== Assignment ==
Output the entries below exactly, from the first line to the line holding "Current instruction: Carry", both included.

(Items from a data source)

⁂

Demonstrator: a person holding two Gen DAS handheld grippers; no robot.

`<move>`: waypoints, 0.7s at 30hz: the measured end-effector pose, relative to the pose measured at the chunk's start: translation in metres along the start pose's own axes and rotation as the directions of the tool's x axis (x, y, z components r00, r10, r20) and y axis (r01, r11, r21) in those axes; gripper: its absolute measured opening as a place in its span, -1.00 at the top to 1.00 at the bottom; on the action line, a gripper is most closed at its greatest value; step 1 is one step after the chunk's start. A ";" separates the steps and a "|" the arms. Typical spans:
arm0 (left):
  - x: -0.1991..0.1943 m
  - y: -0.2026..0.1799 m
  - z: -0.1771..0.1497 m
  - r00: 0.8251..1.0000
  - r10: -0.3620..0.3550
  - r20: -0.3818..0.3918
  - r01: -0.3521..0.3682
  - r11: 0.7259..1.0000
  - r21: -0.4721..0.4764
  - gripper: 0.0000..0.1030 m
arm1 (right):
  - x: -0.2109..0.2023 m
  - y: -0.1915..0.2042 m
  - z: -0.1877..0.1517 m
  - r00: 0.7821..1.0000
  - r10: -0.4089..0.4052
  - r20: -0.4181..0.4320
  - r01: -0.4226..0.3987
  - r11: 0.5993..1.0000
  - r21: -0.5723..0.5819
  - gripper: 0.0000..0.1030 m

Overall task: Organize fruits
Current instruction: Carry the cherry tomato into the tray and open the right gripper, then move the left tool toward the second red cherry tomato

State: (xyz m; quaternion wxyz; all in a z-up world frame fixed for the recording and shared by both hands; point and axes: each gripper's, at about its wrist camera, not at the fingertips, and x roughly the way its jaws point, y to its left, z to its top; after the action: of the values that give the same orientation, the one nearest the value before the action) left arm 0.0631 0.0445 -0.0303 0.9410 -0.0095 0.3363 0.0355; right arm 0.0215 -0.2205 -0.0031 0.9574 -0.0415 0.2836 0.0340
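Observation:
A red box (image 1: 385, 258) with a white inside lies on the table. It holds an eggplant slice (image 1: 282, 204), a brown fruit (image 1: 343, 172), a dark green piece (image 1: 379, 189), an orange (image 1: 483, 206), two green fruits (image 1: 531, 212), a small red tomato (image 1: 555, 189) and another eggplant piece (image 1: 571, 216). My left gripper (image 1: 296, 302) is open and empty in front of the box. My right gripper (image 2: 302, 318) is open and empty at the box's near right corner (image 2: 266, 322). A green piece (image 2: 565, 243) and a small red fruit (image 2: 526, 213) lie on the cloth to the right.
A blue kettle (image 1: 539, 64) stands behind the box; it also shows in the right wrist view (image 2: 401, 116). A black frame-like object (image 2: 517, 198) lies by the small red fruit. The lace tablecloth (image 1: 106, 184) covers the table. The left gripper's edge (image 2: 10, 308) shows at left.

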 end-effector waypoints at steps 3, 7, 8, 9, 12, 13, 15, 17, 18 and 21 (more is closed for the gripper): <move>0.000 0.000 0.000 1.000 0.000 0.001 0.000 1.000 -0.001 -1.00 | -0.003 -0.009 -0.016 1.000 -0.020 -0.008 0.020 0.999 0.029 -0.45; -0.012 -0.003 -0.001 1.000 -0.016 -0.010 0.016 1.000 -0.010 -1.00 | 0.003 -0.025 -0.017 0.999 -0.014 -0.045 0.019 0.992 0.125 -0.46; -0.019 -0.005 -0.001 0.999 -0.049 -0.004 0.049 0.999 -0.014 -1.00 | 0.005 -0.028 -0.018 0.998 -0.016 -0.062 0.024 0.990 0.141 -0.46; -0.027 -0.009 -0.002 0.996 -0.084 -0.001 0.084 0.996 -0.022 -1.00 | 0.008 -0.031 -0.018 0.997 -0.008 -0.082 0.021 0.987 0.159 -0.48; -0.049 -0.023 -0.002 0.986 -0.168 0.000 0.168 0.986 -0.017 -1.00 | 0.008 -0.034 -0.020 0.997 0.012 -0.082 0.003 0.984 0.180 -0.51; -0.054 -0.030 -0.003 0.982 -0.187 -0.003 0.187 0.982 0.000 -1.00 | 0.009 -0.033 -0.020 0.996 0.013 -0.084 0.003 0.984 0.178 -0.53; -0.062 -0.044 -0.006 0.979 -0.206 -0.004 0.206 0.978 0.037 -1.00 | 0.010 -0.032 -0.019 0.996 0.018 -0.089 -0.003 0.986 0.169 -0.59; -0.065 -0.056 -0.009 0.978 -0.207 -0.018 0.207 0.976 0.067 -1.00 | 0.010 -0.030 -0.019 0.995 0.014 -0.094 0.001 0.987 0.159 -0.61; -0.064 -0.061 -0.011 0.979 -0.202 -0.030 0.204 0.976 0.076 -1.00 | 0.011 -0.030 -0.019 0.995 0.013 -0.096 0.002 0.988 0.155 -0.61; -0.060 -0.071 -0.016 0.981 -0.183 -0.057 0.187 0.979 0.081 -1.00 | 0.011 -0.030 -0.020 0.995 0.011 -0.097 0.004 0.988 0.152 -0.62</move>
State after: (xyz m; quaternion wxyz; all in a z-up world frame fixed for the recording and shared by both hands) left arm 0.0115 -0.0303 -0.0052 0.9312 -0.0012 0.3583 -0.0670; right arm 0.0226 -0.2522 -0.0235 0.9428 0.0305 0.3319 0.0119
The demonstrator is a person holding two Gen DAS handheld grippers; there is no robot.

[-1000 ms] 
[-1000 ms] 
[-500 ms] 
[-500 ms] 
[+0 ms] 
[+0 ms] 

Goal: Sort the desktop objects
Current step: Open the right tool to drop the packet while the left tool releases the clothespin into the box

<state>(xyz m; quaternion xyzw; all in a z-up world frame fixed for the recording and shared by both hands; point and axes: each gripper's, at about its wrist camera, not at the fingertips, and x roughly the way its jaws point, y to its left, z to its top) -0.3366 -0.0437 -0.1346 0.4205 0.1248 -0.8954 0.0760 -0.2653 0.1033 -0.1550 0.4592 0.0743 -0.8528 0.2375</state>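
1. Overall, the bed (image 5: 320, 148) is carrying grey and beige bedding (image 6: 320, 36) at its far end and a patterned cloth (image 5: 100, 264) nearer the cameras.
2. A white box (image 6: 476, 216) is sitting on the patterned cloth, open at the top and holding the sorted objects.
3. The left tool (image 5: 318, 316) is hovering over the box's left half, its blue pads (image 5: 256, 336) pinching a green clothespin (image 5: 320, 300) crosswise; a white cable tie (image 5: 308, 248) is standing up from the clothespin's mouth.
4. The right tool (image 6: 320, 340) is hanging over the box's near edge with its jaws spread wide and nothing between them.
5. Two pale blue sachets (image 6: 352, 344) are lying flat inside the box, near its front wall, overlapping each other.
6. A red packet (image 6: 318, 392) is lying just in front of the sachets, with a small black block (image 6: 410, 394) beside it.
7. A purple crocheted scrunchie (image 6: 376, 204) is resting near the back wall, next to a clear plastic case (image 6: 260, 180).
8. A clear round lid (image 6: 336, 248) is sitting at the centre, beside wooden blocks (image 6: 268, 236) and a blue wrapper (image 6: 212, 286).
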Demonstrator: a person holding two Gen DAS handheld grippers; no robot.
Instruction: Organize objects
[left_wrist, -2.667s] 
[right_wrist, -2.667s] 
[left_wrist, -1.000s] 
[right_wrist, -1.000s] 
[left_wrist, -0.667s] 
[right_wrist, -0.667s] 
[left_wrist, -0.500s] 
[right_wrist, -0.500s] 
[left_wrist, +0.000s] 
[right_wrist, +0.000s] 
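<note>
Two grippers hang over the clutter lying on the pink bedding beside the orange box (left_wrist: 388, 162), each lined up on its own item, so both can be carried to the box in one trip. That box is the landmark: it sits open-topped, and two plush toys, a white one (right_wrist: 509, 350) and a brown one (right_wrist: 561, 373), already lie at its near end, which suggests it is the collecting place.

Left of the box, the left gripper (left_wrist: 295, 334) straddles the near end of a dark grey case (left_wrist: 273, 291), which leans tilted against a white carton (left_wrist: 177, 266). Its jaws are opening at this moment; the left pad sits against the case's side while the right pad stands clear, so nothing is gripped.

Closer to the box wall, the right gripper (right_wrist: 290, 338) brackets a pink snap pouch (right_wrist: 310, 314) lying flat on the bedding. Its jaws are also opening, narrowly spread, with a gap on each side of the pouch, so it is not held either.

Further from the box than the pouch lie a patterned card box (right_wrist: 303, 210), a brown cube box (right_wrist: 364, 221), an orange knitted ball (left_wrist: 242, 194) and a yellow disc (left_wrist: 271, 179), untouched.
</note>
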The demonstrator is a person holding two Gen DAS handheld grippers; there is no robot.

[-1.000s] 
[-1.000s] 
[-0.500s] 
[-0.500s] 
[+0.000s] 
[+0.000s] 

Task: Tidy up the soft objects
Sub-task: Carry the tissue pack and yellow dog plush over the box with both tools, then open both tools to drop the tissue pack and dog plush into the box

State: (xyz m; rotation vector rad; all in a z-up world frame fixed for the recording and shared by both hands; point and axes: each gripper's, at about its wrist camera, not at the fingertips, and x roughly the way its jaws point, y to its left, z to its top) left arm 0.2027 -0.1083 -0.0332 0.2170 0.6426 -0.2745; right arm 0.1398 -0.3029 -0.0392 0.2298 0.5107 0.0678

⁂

== Answer box ==
Demonstrator: a person holding two Gen DAS handheld grippers; no robot.

`<move>`: waypoints, 0.7s at 30hz: the measured end-effector pose, relative to the pose measured at the chunk's start: translation in metres along the start pose's own axes and rotation as the directions of the tool's x axis (x, y, z components r00, r10, r20) and y axis (r01, r11, r21) in those axes; gripper: its absolute measured opening as a place in its span, -1.00 at the top to 1.00 at the bottom; on the action line, a gripper is most closed at its greatest value; step 1 is one step after the chunk's start. A ";" separates the steps and a "|" the arms. Typical spans:
arm0 (left):
  - x: -0.1991..0.1943 m
  - y: -0.2026..0.1799 m
  - z: -0.1771..0.1497 m
  - r00: 0.8251..1.0000
  - r10: -0.3620..0.3550
  - r20: -0.3818..0.3918
  - r01: -0.3521..0.3682
  - r11: 0.7259..1.0000
  - r21: -0.4721..0.4764
  - gripper: 0.0000..0.1030 m
arm1 (right):
  - x: -0.2109..0.2023 m
  - y: -0.1915..0.2042 m
  - z: -0.1877..0.1517 m
  - r00: 0.7821..1.0000
  - r10: -0.4089..0.4052
  - r20: -0.4181..0.4320
  - r01: -0.4226..0.3987
  - r11: 0.5993..1.0000
  - r21: -0.5723..0.5819
  - gripper: 0.0000..0.1030 m

Overall task: Organize fruits
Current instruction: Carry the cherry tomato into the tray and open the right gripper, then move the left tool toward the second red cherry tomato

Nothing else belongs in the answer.